The Port of Itajaí is one of the main ports of Brazil and Latin America. It's located on the Itajaí-Açu river in the city of Itajaí, in the Brazilian state of Santa Catarina. In container handling, it's the 2nd largest port in Brazil; leads the ranking among exporters of frozen products. In imports, the main products are machinery, engines and equipment.

==Data==
The land access system to the port is made up of BR-470, BR-101 and BR-486. It's administered by the superintendent of the port of Itajaí, the municipal authority of the prefecture of Itajaí.
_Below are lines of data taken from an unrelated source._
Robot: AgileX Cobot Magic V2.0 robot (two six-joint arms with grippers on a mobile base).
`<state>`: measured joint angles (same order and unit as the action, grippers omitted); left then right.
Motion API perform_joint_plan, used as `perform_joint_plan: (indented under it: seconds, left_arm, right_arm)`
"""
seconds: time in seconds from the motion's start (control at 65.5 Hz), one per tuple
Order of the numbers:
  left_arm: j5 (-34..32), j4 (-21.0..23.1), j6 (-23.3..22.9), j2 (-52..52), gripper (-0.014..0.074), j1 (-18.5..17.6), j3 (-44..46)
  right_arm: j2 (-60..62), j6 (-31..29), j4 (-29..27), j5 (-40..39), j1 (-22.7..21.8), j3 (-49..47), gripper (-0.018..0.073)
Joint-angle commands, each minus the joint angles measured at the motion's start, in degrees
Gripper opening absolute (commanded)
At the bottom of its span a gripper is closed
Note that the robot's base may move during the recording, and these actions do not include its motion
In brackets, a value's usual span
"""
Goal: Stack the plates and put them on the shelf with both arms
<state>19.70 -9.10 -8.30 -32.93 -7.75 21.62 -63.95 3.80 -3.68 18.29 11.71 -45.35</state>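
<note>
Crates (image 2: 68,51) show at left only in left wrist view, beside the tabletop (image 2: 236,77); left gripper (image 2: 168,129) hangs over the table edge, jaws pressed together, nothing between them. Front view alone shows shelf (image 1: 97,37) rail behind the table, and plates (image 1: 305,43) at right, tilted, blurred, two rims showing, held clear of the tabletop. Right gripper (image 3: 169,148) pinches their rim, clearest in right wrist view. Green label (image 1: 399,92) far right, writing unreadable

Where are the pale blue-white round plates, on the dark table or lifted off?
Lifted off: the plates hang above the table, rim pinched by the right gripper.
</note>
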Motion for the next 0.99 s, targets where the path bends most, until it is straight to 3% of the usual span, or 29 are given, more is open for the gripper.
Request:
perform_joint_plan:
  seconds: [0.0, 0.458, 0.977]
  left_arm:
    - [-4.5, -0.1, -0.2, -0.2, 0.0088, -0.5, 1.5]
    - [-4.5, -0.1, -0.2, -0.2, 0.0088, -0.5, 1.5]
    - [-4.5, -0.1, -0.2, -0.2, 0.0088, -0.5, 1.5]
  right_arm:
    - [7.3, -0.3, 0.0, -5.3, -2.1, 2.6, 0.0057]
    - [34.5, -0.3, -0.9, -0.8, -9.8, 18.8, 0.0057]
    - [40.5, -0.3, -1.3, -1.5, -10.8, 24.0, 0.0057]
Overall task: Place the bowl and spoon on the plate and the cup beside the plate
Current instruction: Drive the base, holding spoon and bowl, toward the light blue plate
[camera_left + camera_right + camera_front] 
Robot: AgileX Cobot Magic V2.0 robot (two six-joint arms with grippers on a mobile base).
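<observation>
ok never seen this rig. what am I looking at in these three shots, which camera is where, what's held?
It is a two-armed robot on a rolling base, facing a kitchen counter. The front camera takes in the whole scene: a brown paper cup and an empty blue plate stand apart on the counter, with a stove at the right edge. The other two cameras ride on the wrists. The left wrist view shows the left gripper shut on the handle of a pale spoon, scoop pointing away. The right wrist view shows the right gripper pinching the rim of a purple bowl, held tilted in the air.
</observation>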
Its area of influence is made up of the states of Santa Catarina, Rio Grande do Sul, Paraná, Mato Grosso, Mato Grosso do Sul and São Paulo.

Since the mid-19th century, Itajaí had warehouses for the movement of goods, and from 1905 studies were developed to define new port facilities for the location. On July 17, 1912, construction of a wharf in the southern part of the mouth of the Itajaí-Açu river began, and on May 14, 1938, construction of a 233 m wharf began. Subsequently, this wharf was extended in 1950 and 1956, increasing by 470 m, and four warehouses were built from 1950 to 1964, one of them for refrigerated freight.

By Decree No. 58,780 of June 28, 1966, the Board of Directors of the Port of Itajaí was constituted, which replaced the "Tax Inspection of the Ports of São Francisco do Sul and Itajaí", in the administration of the Department. national ports. and waterways.

With the creation of the Empresa de Portos do Brasil S.A. (Portobrás), authorized by Law No. 6,222 of July 10, 1975, the entity related to it, the Port Authority of Itajaí, was created. With the extinction of Portobrás in 1990, the administration of the port was transferred to the Companhia Docas do Estado de São Paulo (Codesp). Since June 2, 1995, by a decentralization agreement, the port was administered by the municipality of Itajaí. Subsequently, by means of a delegation agreement of December 1, 1997, which entered into force on January 1, 1998, the Municipality of Itajaí was confirmed as the authority for the exploration of the port, through the administration Hidroviária Docas Catarinense (ADHOC). Finally, municipal law n ° 3 513 of 6 June 2000 of the municipality of Itajaí, transformed the body into a municipal autarchy, with the name of superintendency of the port of Itajaí to administer the referred port.

Over the past few years, the main goods handled by the Port of Itajaí were: wood and derivatives; frozen chickens (largest export port in Brazil); ceramic; kraft paper; machines and accessories; tobacco; vehicles, textiles; sugar and frozen meat.